Obama odwiedził wioskę ojca. "Każdy tutaj jest moim kuzynem"


Przebywający w Kenii były prezydent USA Barack Obama wziął udział w poniedziałek w otwarciu centrum młodzieżowego, będącego projektem jego przyrodniej siostry. Odwiedził też rodzinną wioskę swojego ojca Kogelo. - Właściwie każdy tutaj jest moim kuzynem - żartował Obama.

Obama zdecydował się na publiczne wystąpienie przy okazji inauguracji centrum młodzieżowego Sauti Kuu ["silne głosy" w języku suahili - przyp. red.], założonego przez jego przyrodnią siostrę Aumę Obamę.

- To wielka radość być z powrotem wśród ludzi, którzy są dla mnie rodziną. Właściwie każdy tutaj jest moim kuzynem - żartował Barack Obama.

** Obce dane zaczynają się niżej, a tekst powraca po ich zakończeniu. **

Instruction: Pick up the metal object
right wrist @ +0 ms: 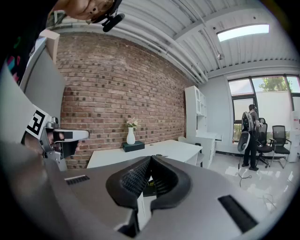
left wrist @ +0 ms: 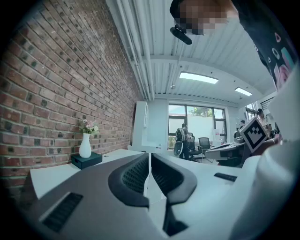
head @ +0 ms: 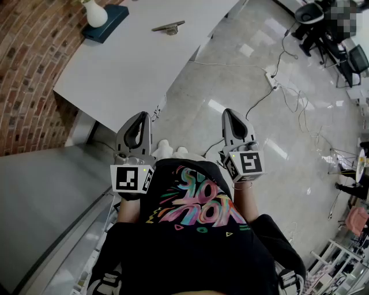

Poprzednio Obama odwiedził Kenię w 2015 roku, gdy był jeszcze urzędującym prezydentem. Wówczas jednak nie pojechał do Kogelo, gdzie żył i zmarł jego ojciec, którego widział tylko raz w życiu. Tym razem były prezydent USA zdecydował się na przyjazd do tej wioski, gdzie po raz pierwszy od 2006 roku odwiedził grób ojca.

Spotkanie z prezydentem i przywódcą opozycji

Barack Obama przybył do Kenii w niedzielę. Spotkał się z prezydentem Uhuru Kenyattą i przywódcą opozycji Railą Odingą.

Po zakończeniu pobytu w Kenii poleci do Republiki Południowej Afryki, gdzie wygłosi przemówienie z okazji 100. rocznicy urodzin Nelsona Mandeli.